Problem to work on: The required output is the lines below from the line containing "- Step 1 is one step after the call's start" to the line containing "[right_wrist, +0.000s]", inclusive, retyped exactly. No other lines belong in it.
=-=-=
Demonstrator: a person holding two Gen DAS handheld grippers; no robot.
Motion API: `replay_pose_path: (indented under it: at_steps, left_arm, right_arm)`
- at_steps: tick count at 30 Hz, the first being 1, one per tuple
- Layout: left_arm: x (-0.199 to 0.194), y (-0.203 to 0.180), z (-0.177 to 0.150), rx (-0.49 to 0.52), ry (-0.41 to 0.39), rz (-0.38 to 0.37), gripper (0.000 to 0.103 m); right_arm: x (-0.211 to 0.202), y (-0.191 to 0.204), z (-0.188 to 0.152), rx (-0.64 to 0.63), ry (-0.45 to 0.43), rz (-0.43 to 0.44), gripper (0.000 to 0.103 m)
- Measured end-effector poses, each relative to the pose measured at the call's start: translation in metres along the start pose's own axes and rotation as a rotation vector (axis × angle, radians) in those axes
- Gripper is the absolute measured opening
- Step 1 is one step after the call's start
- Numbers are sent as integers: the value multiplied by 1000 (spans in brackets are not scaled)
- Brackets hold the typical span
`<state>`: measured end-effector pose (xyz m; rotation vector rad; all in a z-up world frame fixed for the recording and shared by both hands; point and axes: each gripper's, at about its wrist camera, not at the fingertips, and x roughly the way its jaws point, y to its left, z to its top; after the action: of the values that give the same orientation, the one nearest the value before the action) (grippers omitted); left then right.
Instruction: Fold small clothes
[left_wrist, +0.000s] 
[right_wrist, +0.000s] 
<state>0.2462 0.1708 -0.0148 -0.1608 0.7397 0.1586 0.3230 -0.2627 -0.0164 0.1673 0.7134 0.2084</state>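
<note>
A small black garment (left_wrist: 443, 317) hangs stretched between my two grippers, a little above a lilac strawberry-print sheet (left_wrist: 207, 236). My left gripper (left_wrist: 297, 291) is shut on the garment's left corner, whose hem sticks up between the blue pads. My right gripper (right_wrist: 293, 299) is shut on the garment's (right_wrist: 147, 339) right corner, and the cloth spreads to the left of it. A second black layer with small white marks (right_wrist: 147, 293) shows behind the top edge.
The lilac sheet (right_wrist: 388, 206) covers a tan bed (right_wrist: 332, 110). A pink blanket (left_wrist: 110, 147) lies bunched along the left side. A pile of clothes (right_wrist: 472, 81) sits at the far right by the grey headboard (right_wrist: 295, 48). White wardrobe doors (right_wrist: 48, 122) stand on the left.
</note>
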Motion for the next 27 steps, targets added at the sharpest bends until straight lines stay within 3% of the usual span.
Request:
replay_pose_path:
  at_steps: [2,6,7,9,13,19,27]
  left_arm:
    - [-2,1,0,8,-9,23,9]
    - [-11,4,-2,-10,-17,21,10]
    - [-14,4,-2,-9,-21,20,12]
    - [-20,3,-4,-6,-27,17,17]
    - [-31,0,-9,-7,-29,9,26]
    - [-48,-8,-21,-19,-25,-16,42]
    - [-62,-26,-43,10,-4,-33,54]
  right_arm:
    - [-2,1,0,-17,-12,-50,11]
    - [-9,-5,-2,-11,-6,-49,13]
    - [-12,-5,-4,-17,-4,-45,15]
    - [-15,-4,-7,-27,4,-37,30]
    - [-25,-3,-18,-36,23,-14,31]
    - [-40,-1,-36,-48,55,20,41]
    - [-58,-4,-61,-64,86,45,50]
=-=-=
Output for this task:
- Step 1 is one step after the call's start
- Numbers are sent as integers: the value multiplied by 1000 (spans in brackets are not scaled)
- Brackets hold the typical span
`<state>`: measured end-effector pose (xyz m; rotation vector rad; all in a z-up world frame fixed for the recording and shared by both hands; point and axes: each gripper's, at about its wrist camera, not at the fingertips, and x roughly the way its jaws point, y to its left, z to its top; after the action: of the values that give the same orientation, the one nearest the value before the action) (grippers omitted); left then right.
Instruction: Fold small clothes
[left_wrist, +0.000s] 
[right_wrist, +0.000s] 

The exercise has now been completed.